Ветром обдувало, я весь мокрый, и у меня зуб на зуб не попадал. Опанас тычет Григорию: «Если бы за знак закрепить да взять конец на тягу, вывернулись бы и пошли». А Григорий ему: «Шлюпку перекинет, вон какие зыба под берегом лопаются, плыть надо». Опанас злой стоит, и ему ветром бороду треплет, страшный такой.

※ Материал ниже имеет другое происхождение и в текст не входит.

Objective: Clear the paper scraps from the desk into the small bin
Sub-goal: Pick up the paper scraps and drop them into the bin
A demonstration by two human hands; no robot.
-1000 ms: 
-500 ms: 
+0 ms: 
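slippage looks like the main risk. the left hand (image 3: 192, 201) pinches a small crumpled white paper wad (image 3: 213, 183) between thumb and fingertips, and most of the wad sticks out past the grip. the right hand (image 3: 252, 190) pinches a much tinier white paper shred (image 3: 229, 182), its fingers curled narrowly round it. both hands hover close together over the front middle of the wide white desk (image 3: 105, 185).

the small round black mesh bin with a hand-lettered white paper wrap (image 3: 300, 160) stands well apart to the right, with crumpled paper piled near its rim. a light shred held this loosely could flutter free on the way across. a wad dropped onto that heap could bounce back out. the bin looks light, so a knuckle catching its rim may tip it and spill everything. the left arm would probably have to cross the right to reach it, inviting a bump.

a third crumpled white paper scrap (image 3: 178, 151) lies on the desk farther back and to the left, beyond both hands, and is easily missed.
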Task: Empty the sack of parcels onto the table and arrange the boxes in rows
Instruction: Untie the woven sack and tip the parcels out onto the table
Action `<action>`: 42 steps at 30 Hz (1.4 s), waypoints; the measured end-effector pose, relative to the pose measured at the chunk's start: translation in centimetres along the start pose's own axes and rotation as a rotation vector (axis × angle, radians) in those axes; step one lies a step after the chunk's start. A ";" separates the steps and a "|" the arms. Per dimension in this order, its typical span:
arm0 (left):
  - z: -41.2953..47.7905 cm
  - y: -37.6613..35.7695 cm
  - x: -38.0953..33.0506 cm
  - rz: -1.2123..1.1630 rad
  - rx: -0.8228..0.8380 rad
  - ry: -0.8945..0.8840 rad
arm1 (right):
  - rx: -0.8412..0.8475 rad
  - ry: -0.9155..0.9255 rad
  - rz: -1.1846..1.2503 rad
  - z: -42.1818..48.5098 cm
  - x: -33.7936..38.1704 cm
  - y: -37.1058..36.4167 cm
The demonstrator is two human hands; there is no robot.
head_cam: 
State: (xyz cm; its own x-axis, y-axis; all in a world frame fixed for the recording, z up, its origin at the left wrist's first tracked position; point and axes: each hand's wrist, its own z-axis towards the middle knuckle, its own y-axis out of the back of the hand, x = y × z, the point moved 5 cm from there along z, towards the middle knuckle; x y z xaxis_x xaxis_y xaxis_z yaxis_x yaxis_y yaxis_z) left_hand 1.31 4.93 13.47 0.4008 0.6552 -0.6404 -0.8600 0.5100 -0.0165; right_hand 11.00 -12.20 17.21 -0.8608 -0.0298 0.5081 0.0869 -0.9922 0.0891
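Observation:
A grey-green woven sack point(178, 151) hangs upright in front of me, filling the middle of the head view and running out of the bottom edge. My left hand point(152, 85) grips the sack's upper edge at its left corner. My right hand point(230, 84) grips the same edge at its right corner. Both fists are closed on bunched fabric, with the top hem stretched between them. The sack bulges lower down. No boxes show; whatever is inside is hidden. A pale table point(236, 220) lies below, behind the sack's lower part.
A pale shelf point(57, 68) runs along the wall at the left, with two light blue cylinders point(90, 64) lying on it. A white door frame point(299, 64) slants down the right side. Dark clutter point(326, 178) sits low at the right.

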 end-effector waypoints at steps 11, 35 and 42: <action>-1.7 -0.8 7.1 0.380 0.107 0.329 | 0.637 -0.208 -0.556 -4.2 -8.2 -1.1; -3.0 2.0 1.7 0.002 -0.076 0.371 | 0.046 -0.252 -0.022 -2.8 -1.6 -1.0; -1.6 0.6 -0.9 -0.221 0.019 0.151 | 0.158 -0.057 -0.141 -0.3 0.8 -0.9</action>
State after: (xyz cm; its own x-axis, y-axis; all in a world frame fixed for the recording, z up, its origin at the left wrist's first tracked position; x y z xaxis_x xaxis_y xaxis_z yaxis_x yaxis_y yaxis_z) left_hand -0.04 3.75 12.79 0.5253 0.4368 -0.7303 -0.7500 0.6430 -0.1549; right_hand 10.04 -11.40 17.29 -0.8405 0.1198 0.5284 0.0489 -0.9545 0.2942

Посмотрел на меня зверем: «Вот оно, кричал тогда, дурак: „В воду, я хоть в воду“, — вот все через тебя. Лезь вот теперь за борт!» Мне так захотелось на берег, и так страшно Опанаса стало, что я сказал: «Я и поплыву, я ничего». Он не слыхал за ветром и заорал на меня: «Ты что еще там?» У меня зубы трясутся, а я все-таки крикнул: «Я на берег»…
С борта
Опанас кричит: «Плыви, плыви! Возьмешь не знай кого, через тебя все и вышло. Полезай!» Григорий говорит: «Не надо, чтоб мальчик. Я поплыву». А Опанас: «Пусть он, он!» — и прямо зверем: «Звал тебя кто, черта лохматого! Пропадем с тобой, все равно за борт выкину!» Григорий ругался с ним, а я кричу: «Поплыву, сейчас поплыву». Григорий достал доску, привязал меня за грудь к доске. И говорит мне в ухо: «Тебя зыбью аккурат на Джарылгач вынесет, ты спокойно, не теряй силы». Потом набрал целый моток тонкой веревки. «Вот, — говорит, — на этой веревке пускать тебя буду. Будет плохо, назад вытяну. Ты не дрефь! А доплывешь, тяни за эту веревку, мы на ней канат подадим, закрепи за столб, за знак этот, а вывернемся, сойдем с мели, ты канат отвяжи скорей, отдай, сам хватайся за него, мы тебя на нем к себе на судно и вытянем».